**WHAT TO WORK ON**
Starting with the opening line of the material, restate every line word for word, and end on the line containing "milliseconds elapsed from".

**DATA SEGMENT**
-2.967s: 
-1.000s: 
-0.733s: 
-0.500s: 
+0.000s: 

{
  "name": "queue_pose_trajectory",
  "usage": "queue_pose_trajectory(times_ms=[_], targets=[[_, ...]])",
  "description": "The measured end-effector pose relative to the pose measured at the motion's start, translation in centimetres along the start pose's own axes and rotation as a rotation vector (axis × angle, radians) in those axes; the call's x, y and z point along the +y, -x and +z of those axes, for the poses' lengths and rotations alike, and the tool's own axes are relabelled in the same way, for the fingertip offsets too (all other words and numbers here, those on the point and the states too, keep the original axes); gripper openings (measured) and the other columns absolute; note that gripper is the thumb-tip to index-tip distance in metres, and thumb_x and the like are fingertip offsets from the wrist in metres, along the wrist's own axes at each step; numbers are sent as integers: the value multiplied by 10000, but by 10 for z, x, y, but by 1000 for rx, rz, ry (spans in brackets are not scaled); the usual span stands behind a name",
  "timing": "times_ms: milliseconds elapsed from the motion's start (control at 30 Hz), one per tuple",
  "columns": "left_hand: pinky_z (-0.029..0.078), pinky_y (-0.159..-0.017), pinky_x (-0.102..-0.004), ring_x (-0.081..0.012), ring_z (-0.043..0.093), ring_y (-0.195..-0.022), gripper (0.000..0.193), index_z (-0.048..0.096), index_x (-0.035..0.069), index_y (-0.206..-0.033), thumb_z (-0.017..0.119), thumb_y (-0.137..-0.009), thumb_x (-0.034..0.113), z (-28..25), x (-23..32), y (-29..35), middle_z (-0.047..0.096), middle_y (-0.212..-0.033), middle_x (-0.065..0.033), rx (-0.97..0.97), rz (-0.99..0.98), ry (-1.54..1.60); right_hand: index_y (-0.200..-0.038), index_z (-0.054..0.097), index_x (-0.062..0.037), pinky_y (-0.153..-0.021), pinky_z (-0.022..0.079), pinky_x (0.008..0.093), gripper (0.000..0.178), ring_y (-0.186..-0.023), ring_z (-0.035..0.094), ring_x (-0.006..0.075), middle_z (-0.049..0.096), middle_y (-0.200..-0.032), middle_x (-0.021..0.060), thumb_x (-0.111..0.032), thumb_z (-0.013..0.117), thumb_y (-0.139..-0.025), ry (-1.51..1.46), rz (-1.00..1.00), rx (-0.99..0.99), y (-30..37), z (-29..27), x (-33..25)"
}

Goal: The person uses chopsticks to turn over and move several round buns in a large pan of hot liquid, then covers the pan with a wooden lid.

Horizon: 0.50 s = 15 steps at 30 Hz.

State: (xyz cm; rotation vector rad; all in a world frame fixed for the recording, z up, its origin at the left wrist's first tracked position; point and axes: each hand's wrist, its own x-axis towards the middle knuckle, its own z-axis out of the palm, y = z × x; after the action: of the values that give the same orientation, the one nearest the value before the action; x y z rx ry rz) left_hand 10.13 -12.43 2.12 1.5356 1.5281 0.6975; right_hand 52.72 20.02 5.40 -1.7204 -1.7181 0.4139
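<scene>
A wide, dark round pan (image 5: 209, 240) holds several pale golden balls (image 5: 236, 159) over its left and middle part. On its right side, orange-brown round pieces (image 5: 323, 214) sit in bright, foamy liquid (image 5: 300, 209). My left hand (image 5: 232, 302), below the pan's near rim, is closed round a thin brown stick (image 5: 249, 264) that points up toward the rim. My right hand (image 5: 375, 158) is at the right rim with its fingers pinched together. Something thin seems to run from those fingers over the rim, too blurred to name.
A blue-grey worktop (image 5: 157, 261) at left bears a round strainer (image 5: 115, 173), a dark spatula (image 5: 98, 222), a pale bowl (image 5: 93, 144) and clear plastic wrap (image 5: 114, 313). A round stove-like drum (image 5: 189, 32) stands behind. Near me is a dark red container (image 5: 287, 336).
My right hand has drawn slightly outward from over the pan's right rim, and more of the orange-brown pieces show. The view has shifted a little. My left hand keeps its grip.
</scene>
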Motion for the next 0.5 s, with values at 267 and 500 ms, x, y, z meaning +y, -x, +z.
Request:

**TASK ANSWER**
-2.967s: 
-1.000s: 
-0.733s: 
-0.500s: 
+0.000s: 

{
  "name": "queue_pose_trajectory",
  "usage": "queue_pose_trajectory(times_ms=[_], targets=[[_, ...]])",
  "description": "The measured end-effector pose relative to the pose measured at the motion's start, translation in centimetres along the start pose's own axes and rotation as a rotation vector (axis × angle, radians) in those axes; the call's x, y and z point along the +y, -x and +z of those axes, for the poses' lengths and rotations alike, and the tool's own axes are relabelled in the same way, for the fingertip offsets too (all other words and numbers here, those on the point and the states too, keep the original axes); gripper openings (measured) and the other columns absolute; note that gripper is the thumb-tip to index-tip distance in metres, and thumb_x and the like are fingertip offsets from the wrist in metres, along the wrist's own axes at each step; numbers are sent as integers: the value multiplied by 10000, but by 10 for z, x, y, but by 1000 for rx, rz, ry (spans in brackets are not scaled); the usual span stands behind a name",
  "timing": "times_ms: milliseconds elapsed from the motion's start (control at 30 Hz), one per tuple",

For this exercise, nothing more is required.